Management of osteonecrosis of the jaw in cancer patients treated with bisphosphonates
Cases of osteonecrosis of the jaw ( ONJ ) have been detected in cancer patients taking bisphosphonates as part of their treatment.
The publications and cases notified to date mention that the majority of the patients were on antineoplastic treatment ( chemotherapy, steroids treatment, or radiotherapy for head and neck tumors ), and they were administered bisphosphonates concomitantly for the treatment of cancer and its related symptoms, indicating, most of such reports, the appearance of ONJ following dental procedures.
A panel of Spanish experts representing the specialties of Medical Oncology, Hematology, Urology, and Stomatology, has held a meeting to debate on and identify the risk factors associated with the osteonecrosis of the jaw, as well as to develop some clinical guidelines on the prevention, early diagnosis, management, and interdisciplinary treatment of such pathology, in patients with advanced malignancies with bone affectation, related with bisphosphonates.
1) Preventive measures to be taken for patients treated with bisphosphonates without osteonecrosis of the jaw
1.A – Before initiating bisphosphonates treatment: All patients with concomitant risk factors ( e.g..cancer, chemotherapy, corticosteroids ), who are going to begin a treatment with bisphosphonates, should consider being examined by their odontologist / stomatologist, before initiating the treatment; the physician should take into account the following recommendations:
- It is very important to detect possible infection sources in the patient, both already existing, as well as potential ones and, if any, to eliminate them before initiating bisphosphonates treatment.
- Those teeth that, due to periodontal pathologies, is not quite clear that could be subsequently maintained, should be extracted before the commencement of the bisphosphonates treatment.
1.B – During bisphosphonates treatment: During bisphosphonates treatment,it is recommended that the patient visits an odontologist / stomatologist, at least once a year, to detect and, if any, to treat caries and periodontal diseases at an early stage.

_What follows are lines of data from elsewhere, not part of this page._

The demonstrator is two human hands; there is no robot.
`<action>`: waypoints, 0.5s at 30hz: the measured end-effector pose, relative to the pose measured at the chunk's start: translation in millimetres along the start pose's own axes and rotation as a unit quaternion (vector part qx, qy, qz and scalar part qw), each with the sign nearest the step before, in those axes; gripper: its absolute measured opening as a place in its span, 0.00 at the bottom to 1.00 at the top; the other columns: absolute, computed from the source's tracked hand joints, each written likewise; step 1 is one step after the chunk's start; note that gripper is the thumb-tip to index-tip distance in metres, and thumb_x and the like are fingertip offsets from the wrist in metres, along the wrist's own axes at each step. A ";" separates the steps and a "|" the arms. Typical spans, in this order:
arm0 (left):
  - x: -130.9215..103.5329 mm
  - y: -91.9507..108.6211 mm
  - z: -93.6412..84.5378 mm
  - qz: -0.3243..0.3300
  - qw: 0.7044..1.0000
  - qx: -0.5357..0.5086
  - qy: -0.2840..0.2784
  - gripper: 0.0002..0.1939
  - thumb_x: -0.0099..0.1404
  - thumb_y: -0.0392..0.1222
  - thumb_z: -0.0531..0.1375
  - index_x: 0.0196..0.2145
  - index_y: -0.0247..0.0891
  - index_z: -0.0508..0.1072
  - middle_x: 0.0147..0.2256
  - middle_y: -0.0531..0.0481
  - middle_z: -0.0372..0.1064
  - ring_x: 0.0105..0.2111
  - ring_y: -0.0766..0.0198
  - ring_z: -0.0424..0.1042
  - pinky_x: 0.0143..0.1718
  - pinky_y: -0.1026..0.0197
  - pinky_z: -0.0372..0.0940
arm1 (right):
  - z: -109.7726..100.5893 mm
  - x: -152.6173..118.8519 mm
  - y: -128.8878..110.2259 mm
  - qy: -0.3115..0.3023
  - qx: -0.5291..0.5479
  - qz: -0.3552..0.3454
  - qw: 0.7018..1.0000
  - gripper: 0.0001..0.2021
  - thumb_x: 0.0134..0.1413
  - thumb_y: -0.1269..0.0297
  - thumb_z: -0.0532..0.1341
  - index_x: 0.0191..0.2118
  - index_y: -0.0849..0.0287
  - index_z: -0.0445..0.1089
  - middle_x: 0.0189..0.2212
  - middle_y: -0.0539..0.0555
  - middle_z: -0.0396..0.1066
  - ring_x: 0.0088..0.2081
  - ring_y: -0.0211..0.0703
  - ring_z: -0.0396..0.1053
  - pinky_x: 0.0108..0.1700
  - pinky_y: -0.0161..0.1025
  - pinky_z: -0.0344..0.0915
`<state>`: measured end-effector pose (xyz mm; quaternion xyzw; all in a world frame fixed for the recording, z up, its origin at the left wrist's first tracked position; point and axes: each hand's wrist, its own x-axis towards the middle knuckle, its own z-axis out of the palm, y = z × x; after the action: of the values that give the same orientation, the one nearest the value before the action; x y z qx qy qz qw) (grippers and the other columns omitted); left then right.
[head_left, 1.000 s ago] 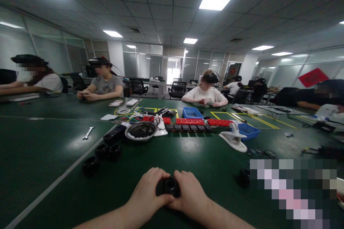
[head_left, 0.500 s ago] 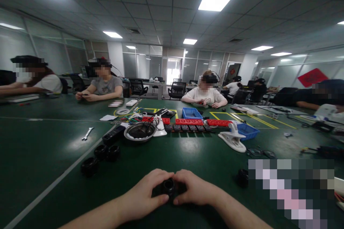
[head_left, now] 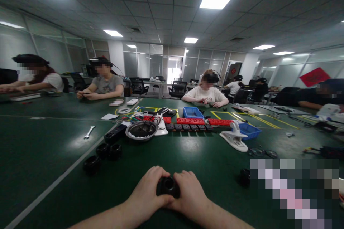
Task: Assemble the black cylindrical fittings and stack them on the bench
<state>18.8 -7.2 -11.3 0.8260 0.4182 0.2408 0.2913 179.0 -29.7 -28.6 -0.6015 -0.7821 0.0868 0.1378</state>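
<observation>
Both of my hands meet at the front of the green table around a round black part (head_left: 169,183) with a hole in its top. My left hand (head_left: 149,189) is curled about its left side, thumb across the front and fingers over the back. My right hand (head_left: 190,189) is closed on the right side, its thumb low near the left thumb. The hands hide much of the part's sides and its underside. Similar black round parts (head_left: 103,151) stand in a group to the left, and another dark one (head_left: 244,177) sits to the right.
Ahead lie a metal bowl (head_left: 142,136), red socket strips (head_left: 190,121), a black strip (head_left: 189,127), a white clamp base (head_left: 234,139) and blue bins (head_left: 192,112). A wrench (head_left: 89,132) rests at left. People (head_left: 205,94) sit across the table. Pixelation covers the lower right.
My right hand has come in closer around the black part, and its fingers have curled more. The part's top opening now faces me more fully. The view has shifted slightly.
</observation>
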 end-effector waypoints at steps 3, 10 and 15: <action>-0.6 -0.4 -0.2 0.028 1.000 -0.008 -0.011 0.17 0.48 0.35 0.63 0.38 0.39 0.67 0.37 0.51 0.64 0.39 0.58 0.63 0.40 0.59 0.58 | -0.4 -0.3 4.1 0.016 0.010 -0.037 0.999 0.25 0.33 0.45 0.64 0.33 0.60 0.64 0.32 0.54 0.66 0.35 0.48 0.61 0.38 0.43 0.55; 1.7 -6.5 -9.2 0.110 0.991 -0.036 -0.065 0.21 0.52 0.38 0.63 0.45 0.44 0.66 0.41 0.50 0.63 0.43 0.58 0.61 0.44 0.59 0.57 | -19.4 8.5 27.1 -0.113 0.142 -0.137 0.974 0.19 0.37 0.57 0.67 0.37 0.59 0.67 0.34 0.51 0.64 0.37 0.43 0.60 0.39 0.38 0.56; 2.8 -6.8 -8.0 0.085 0.993 -0.038 -0.079 0.21 0.51 0.38 0.64 0.43 0.44 0.67 0.38 0.52 0.64 0.40 0.59 0.63 0.41 0.60 0.58 | -19.0 10.3 27.3 -0.105 0.148 -0.083 0.980 0.18 0.32 0.59 0.69 0.31 0.61 0.67 0.29 0.49 0.63 0.32 0.40 0.61 0.32 0.33 0.55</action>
<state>11.5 0.7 -9.7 0.8634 0.3131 0.2142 0.3327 207.7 -13.2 -17.6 -0.4950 -0.8180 0.2520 0.1492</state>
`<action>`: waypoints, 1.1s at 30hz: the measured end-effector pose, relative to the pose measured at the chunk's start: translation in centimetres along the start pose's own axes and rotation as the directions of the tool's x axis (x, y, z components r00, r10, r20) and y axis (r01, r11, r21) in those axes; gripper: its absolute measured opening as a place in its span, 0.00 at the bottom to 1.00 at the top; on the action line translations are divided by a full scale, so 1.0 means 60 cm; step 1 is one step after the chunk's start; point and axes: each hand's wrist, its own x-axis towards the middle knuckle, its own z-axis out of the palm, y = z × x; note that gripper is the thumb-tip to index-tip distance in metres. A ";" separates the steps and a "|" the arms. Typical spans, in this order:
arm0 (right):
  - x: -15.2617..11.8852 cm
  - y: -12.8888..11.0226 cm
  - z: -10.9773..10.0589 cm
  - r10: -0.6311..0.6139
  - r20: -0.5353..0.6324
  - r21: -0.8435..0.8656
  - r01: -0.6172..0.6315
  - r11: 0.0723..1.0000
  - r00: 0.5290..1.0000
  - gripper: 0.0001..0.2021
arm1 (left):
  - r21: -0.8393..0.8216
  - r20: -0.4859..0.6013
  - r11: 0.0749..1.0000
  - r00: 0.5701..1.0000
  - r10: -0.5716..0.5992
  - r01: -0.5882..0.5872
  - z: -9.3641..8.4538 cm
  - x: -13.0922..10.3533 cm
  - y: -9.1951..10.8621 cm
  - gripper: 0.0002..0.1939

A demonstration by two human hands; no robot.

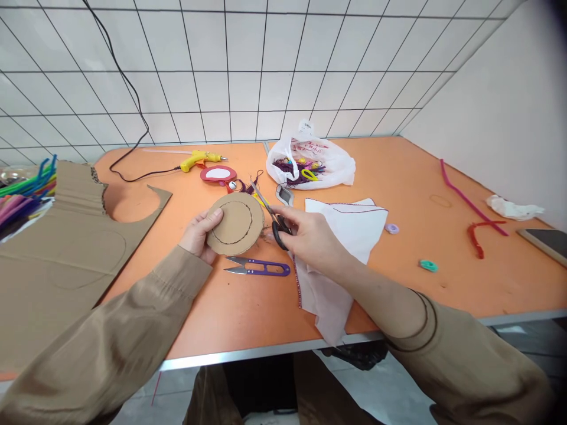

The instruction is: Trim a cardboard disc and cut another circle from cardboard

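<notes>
Between the thumb and fingers of my left hand [201,234] is a round cardboard disc [234,224], with a smaller circle drawn or scored in dark line on its face. My right hand [312,233] grips the black handles of a pair of scissors [278,227]. The blades point up and away, beside the disc's right edge; I cannot tell whether they touch it. Just below the disc, purple thread snips [259,267] lie on the table. Under my right forearm is a white cloth [354,230] with dark red stitched edges.
A yellow glue gun [201,160] with a black cord, a red-and-white oval piece [218,173] and a plastic bag [328,159] of threads lie at the back. Cut cardboard [57,265] covers the left side. Red pipe cleaners [476,239] and a green ring [428,265] are at right.
</notes>
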 end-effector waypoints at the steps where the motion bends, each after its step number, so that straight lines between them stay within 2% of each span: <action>1: -0.001 -0.001 0.000 0.003 0.005 -0.009 -0.003 1.000 1.000 0.19 | -0.002 0.012 1.000 1.000 0.005 -0.005 0.001 -0.001 0.000 0.17; 4: -0.001 -0.003 0.000 0.043 0.011 0.036 -0.044 0.998 0.999 0.21 | 0.009 0.025 0.999 0.999 0.037 -0.037 0.003 -0.003 0.000 0.17; 6: -0.001 -0.005 -0.002 0.040 0.034 -0.007 -0.039 0.999 0.999 0.20 | 0.021 0.016 0.998 0.998 0.060 -0.060 0.003 -0.003 0.000 0.17; 10: -0.002 -0.008 -0.003 0.039 0.152 -0.306 0.009 0.952 0.988 0.16 | 0.045 -0.017 0.997 0.998 0.063 -0.063 -0.001 -0.002 -0.002 0.16; 12: -0.003 -0.008 -0.003 0.087 0.163 -0.430 -0.009 0.903 0.983 0.17 | 0.057 -0.025 0.996 0.998 0.064 -0.062 -0.002 -0.002 -0.003 0.15; 15: -0.005 -0.009 -0.003 0.124 0.142 -0.517 -0.033 0.855 0.982 0.17 | 0.083 -0.011 0.994 0.998 0.069 -0.068 0.002 -0.006 -0.005 0.13; 20: -0.005 -0.010 -0.006 0.105 0.104 -0.519 -0.036 0.854 0.989 0.09 | 0.082 0.010 0.996 0.999 0.042 -0.043 0.016 -0.019 -0.007 0.11; 26: 0.001 -0.003 -0.006 0.063 0.035 -0.362 -0.046 0.931 0.997 0.05 | 0.088 0.050 0.994 0.997 0.062 -0.066 0.021 -0.024 -0.008 0.12; 33: 0.005 0.003 -0.007 0.085 0.090 -0.498 -0.029 0.867 0.992 0.04 | 0.073 0.013 0.995 0.998 0.063 -0.064 0.008 -0.012 -0.009 0.11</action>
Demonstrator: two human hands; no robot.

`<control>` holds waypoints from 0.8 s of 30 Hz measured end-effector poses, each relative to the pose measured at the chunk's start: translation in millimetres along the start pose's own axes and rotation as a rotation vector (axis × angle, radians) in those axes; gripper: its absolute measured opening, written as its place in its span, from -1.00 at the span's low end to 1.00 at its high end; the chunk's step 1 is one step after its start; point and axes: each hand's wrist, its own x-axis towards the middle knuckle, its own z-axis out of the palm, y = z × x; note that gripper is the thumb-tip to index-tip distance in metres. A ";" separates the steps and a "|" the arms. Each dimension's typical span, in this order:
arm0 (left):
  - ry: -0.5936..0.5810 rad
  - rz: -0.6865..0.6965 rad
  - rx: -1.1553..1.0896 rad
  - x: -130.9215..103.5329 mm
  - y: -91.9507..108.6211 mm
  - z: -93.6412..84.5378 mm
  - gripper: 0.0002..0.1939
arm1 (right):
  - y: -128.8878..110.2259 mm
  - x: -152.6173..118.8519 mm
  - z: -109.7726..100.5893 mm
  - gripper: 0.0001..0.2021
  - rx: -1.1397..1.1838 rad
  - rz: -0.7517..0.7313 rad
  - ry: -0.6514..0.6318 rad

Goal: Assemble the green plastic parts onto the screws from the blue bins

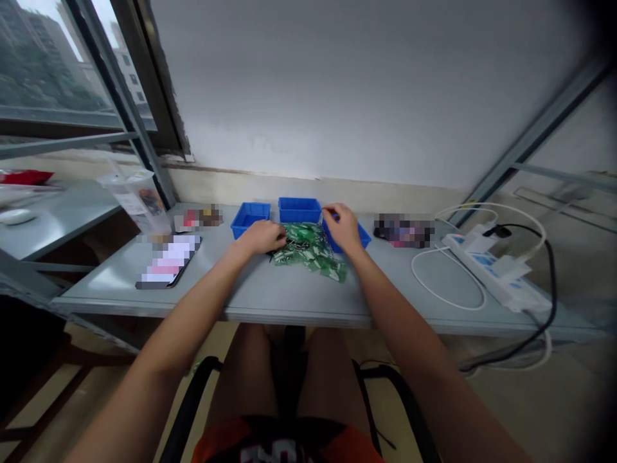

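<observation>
A heap of small green, shiny plastic packets (311,252) lies on the grey desk, with thin dark pieces among them. At the heap's left edge is my left hand (264,237), its fingers curled together at the packets; what they hold is hidden. My right hand (341,225) is over the right blue tray (362,240), thumb and fingertips drawn into a pinch near the tray's left corner. Anything in that pinch is too small to name. Behind the heap stands the middle blue tray (299,210), and the left blue tray (250,217) is beside my left hand.
To the left are a phone (169,260) and a lidded plastic cup (139,204). A white power strip (499,273) with plugs and looping cables occupies the right side. Blurred items (403,230) lie right of the trays. The desk's front edge (299,315) runs below my forearms.
</observation>
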 end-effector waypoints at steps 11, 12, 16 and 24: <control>0.553 -0.039 -0.468 6.5 11.6 1.4 -0.66 | -31.1 -14.7 16.8 -0.69 0.123 -0.109 -0.358; 0.552 -0.037 -0.522 7.7 12.1 3.3 -0.66 | -31.1 -14.6 16.7 -0.72 0.142 -0.083 -0.366; 0.557 -0.067 -0.725 9.7 12.0 6.9 -0.69 | -28.4 -12.2 15.5 -0.79 0.253 0.043 -0.320; 0.471 -0.092 -0.968 10.7 9.4 6.2 -0.66 | -28.4 -9.9 16.0 -0.81 0.559 0.231 -0.310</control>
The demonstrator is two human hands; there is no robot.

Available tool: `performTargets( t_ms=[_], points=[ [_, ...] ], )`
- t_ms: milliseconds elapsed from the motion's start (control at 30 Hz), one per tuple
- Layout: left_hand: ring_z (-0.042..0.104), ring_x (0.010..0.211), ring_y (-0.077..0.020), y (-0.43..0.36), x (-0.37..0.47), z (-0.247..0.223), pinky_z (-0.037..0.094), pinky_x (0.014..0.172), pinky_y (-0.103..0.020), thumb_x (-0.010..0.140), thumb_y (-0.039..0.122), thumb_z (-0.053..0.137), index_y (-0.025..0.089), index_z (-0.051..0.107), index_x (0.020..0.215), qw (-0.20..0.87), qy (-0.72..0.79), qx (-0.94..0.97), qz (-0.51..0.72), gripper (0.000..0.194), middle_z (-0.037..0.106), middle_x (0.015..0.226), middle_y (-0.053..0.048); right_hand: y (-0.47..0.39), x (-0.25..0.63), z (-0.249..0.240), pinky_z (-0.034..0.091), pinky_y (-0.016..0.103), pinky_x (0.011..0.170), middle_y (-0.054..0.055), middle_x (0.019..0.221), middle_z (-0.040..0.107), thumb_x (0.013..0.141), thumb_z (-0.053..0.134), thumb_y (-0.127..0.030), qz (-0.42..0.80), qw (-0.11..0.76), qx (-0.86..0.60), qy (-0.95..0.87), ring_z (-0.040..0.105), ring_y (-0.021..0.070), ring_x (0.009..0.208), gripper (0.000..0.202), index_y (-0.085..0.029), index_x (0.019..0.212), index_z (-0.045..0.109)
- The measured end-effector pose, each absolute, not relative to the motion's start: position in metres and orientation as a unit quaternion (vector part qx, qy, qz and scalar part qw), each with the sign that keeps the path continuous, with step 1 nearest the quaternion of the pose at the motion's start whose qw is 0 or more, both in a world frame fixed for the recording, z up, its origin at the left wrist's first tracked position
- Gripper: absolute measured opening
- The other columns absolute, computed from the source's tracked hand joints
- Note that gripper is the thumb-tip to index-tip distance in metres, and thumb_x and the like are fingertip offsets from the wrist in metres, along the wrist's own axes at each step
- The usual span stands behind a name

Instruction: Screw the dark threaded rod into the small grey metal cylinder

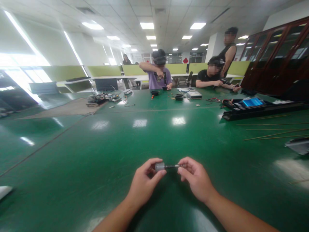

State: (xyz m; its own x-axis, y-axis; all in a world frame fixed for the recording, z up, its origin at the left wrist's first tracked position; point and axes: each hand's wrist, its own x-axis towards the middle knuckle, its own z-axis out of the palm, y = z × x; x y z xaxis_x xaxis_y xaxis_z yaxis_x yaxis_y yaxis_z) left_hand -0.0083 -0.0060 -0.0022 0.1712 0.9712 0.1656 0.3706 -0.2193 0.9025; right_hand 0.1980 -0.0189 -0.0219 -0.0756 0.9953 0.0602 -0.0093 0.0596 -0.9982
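Observation:
Between my two hands, low in the middle of the head view, a small grey cylinder (160, 166) with a thin dark shaft (171, 166) lies level above the green table (116, 141). My left hand (146, 180) grips the cylinder between thumb and fingers. The shaft points right, and its lighter tip reaches into the fingers of my right hand (196, 178), which are pinched round it. The fingers hide part of the tip.
Across the table sit a person in purple (153, 79) and a person in black (205, 77); another stands behind. A black tray (256, 109) and thin rods (277, 129) lie right. Electronic parts (101, 98) sit far left, a white box (194, 95) at the far edge.

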Motion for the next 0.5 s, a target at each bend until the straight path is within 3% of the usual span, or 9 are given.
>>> performTargets(
  t_ms=[500],
  points=[
    [0.066, 0.083, -0.0194, -0.0068, -0.0082, -0.0003, 0.051, 0.076, -0.03, 0.081, 0.035, 0.069, 0.019, 0.065, 0.107, 0.38, 0.504, 0.667, 0.395, 0.031, 0.07, 0.098, -0.005, -0.0192, 0.1973, -0.0222, 0.044, 0.026, 0.059, 0.0, 0.075, 0.06, 0.085, 0.062, -0.028, 0.504, 0.499, -0.46, -0.533, 0.056, 0.0132, 0.061, 0.012, -0.016, 0.089, 0.06]
  ],
)
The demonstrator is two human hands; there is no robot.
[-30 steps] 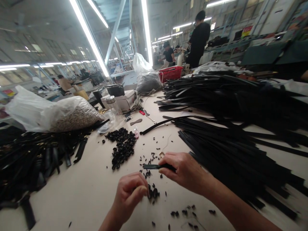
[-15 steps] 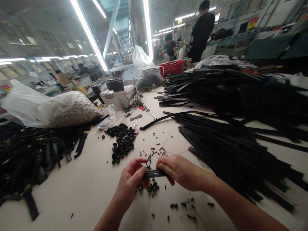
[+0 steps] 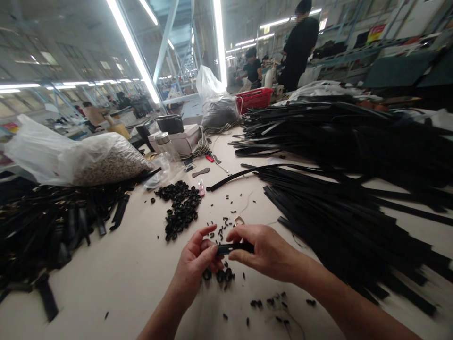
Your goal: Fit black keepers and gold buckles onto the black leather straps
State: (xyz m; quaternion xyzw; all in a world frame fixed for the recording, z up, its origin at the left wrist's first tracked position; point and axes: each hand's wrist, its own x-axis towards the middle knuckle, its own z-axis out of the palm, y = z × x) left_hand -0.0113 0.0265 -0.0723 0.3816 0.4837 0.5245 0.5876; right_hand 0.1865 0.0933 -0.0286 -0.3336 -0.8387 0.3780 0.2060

1.C – In case of extraction during bisphosphonates treatment: In case of a patient treated with bisphosphonates, dental extractions should be avoided, although if it is absolutely necessary to perform an extraction the following recommendations should e taken into account:
- Perform the extraction in the less traumatic way possible. Residues of large alveolar bone defects should be avoided, and, of course, the possibility of conducting an alveolus suture to facilitate subsequent cicatrisation should be evaluated.
- Administrating oral Amoxicillin / Clavulanic acid ( 875 mg / 125 mg three times a day ) or Clindamycin ( 300 mg 3-4 times a day ) two days prior to the extraction, and during ten days after the extraction.
- Following the extraction, the patient should rinse with 0.12% Chlorhexidine, twice day for 5 days.
- The possibility to temporarily suspend the bisphosphonates treatment ( 2-3 months prior to the procedure, and until the lesion cicatrisation has been confirmed ), is up to the physician, since there is no evidence of the benefit of such interruption and lesions without osteonecrosis.
2 ) Action plan in case of a cancer patient with a suspicion of osteonecrosis of the jaw
The above-mentioned recommendations should be followed for areas without osteonecrosis, with regards to dental plaque, caries and periodontal pathology.
2.A - Treatment of patients with osteonecrosis of the jaw: For the treatment of the osteonecrosis area(s), a distinction shall be made between two situations in terms of the expansion of the lesion:
B.1 – Patients with small osteonecrosis of the jaw areas
A conservative treatment shall be initiated. Based on the microbiological analysis, establish a treatment for 10-15 days with the appropriate antibiotic, in parallel with Chlorhexidine rinses ( once every 12 hours for a month ).
In case of a normal flora, it is recommended to use 875 /125 mg of Amoxicillin / Clavulanic acid, or Clindamycin.
- The healthcare professional should carry out irrigation of the exposed necrotic bed, with 0.12% Chlorhexidine, once every 72 hours for four weeks. After one month, the patient should be reevaluated; two possibilities exist:
a. If an improvement is confirmed the patient should continue with the 0.12% Chlorhexidine rinses for another month of follow-up, both for the patient’s daily applications and the professional ’s application very 72 ours.
b. In case there is not a good response to the conservative treatment, the said treatment shall be maintained for another month. If, this period has elapsed but there is still no improvement, then the regimen stipulated in section B.2 should be followed.
B.2 - Patients with large osteonecrosis of the jaw areas and patients who have not evolved satisfactorily following conservative treatment
- Plan a surgical procedure to remove the area of the necrotic bone ( the expansion and magnitude of the surgical procedure will depend on the size of he osteonecrosis ).
- In case of osteonecosis of the jaw presence, bisphosphonates treatment shall be suspended, being up to the physician to reintroduce it in case of an active bone disease, evaluating the risk-benefit ratio. Corticoids withdrawal should also be evaluated, in case they had been administered as a maintenance therapy.